Stored records:
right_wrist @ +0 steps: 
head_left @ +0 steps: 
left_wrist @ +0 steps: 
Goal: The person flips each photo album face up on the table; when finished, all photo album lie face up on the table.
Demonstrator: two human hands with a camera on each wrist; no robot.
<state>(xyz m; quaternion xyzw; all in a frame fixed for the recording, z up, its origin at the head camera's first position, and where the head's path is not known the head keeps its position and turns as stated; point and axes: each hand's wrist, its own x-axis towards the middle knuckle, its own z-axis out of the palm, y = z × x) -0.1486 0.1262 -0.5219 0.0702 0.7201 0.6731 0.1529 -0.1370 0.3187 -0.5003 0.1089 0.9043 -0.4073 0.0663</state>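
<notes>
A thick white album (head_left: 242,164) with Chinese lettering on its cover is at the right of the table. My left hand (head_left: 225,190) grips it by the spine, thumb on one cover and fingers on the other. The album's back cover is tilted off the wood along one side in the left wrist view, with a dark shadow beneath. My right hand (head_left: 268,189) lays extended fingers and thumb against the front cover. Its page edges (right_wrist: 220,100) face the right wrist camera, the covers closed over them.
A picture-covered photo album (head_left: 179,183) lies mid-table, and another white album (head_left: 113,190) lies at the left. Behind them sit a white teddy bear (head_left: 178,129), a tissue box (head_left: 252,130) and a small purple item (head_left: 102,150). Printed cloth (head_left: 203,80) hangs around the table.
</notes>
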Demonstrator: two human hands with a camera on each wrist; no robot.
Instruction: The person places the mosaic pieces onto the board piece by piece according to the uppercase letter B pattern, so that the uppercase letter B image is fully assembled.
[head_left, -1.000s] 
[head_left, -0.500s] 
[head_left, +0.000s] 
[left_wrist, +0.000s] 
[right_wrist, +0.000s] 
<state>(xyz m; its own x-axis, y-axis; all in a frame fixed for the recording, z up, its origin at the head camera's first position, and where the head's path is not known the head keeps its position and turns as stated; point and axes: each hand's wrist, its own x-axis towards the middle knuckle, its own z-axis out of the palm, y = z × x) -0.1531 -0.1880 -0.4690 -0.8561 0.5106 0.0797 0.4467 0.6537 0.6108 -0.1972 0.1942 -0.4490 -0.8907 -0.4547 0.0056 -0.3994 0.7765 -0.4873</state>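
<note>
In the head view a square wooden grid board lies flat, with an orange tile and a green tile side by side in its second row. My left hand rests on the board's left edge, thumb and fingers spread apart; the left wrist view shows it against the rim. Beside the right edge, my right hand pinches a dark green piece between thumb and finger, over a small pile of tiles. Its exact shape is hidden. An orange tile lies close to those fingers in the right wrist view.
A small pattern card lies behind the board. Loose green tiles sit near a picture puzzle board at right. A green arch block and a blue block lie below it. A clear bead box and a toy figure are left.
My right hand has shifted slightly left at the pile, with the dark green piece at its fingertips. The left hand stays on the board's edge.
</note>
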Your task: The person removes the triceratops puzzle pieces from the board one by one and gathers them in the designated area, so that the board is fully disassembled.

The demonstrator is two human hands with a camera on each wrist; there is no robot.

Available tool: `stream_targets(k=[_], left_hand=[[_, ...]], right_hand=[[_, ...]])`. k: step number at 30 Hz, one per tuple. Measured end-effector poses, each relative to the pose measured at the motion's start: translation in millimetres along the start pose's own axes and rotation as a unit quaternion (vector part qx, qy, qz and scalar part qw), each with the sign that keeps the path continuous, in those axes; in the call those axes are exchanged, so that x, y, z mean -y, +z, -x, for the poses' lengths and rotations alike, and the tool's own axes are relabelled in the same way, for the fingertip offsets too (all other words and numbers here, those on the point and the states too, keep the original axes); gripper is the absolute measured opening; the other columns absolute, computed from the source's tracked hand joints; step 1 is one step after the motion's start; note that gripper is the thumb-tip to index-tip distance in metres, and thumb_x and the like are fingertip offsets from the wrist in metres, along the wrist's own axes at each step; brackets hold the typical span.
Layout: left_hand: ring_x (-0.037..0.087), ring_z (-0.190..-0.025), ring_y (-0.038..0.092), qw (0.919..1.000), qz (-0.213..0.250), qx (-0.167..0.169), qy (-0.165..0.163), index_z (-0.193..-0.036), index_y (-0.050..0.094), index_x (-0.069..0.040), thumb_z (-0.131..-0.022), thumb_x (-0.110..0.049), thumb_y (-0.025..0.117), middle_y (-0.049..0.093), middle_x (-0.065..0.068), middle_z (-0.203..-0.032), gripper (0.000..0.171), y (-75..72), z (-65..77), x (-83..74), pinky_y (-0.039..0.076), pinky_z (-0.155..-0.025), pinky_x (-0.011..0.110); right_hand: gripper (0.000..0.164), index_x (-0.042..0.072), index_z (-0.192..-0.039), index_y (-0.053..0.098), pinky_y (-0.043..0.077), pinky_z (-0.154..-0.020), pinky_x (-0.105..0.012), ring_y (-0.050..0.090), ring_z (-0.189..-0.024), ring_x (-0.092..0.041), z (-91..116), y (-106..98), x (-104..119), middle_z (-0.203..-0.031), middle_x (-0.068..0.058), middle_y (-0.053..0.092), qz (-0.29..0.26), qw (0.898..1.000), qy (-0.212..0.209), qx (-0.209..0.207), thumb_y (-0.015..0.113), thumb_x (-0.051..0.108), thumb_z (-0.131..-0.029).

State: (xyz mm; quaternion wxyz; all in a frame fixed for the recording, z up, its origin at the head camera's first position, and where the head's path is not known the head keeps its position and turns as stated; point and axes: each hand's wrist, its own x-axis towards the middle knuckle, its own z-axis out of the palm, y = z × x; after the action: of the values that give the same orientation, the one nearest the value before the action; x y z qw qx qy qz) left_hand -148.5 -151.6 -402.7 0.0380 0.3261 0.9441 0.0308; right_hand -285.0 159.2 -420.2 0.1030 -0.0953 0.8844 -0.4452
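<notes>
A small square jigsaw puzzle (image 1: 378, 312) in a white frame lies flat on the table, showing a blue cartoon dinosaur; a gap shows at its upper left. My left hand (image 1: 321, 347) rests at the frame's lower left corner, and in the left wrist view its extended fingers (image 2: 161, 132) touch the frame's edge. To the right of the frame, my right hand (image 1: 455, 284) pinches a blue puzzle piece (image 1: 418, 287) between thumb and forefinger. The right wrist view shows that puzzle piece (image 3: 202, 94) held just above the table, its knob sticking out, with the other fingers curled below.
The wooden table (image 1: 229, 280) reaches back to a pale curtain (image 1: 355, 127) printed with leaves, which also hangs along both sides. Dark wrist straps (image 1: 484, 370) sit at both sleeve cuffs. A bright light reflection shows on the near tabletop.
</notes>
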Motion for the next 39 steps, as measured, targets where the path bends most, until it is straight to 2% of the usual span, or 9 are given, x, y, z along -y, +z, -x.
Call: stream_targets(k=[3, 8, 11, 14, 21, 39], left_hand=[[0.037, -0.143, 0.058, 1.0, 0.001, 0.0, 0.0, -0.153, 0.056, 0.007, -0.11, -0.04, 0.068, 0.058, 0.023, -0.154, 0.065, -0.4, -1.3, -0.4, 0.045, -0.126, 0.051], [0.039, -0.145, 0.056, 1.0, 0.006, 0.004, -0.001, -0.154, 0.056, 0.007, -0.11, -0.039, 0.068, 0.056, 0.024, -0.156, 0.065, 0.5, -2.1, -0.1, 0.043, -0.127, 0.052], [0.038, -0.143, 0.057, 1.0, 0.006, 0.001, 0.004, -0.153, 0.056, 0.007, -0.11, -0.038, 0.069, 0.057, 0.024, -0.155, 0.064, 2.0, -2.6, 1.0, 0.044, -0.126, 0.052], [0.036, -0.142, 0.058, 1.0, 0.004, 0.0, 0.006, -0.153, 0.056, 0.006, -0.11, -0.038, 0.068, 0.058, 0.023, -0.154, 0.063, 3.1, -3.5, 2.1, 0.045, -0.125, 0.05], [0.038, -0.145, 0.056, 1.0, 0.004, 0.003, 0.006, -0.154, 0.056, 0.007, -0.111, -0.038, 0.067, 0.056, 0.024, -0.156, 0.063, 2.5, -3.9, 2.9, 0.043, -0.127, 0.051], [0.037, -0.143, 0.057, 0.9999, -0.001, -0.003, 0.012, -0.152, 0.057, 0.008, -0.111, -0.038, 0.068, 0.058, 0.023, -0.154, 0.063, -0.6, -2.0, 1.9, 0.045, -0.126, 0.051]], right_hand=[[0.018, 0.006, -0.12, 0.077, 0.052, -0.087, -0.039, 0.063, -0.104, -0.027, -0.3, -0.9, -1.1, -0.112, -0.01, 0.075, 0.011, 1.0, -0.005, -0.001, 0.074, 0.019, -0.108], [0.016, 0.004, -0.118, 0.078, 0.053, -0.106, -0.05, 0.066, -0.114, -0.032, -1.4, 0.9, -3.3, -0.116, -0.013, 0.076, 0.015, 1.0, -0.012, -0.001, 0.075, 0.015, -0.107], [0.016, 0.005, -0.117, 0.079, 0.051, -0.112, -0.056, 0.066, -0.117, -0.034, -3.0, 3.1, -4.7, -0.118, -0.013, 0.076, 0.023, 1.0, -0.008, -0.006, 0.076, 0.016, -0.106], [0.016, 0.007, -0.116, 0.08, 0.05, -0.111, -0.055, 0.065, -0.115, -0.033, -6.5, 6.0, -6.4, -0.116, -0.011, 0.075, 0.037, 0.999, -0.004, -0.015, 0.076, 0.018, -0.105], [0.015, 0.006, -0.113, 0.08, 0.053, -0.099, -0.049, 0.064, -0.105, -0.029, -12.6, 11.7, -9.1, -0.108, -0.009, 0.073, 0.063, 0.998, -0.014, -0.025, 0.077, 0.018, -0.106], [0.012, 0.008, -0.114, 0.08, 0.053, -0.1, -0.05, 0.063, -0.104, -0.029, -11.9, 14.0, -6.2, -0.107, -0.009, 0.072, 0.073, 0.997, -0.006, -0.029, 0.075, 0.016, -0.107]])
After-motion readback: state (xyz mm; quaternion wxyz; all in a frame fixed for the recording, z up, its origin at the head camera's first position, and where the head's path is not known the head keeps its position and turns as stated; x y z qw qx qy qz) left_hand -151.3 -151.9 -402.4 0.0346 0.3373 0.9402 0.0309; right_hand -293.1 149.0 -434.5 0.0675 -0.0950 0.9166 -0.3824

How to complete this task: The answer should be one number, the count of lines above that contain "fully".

Solution to the exercise: 2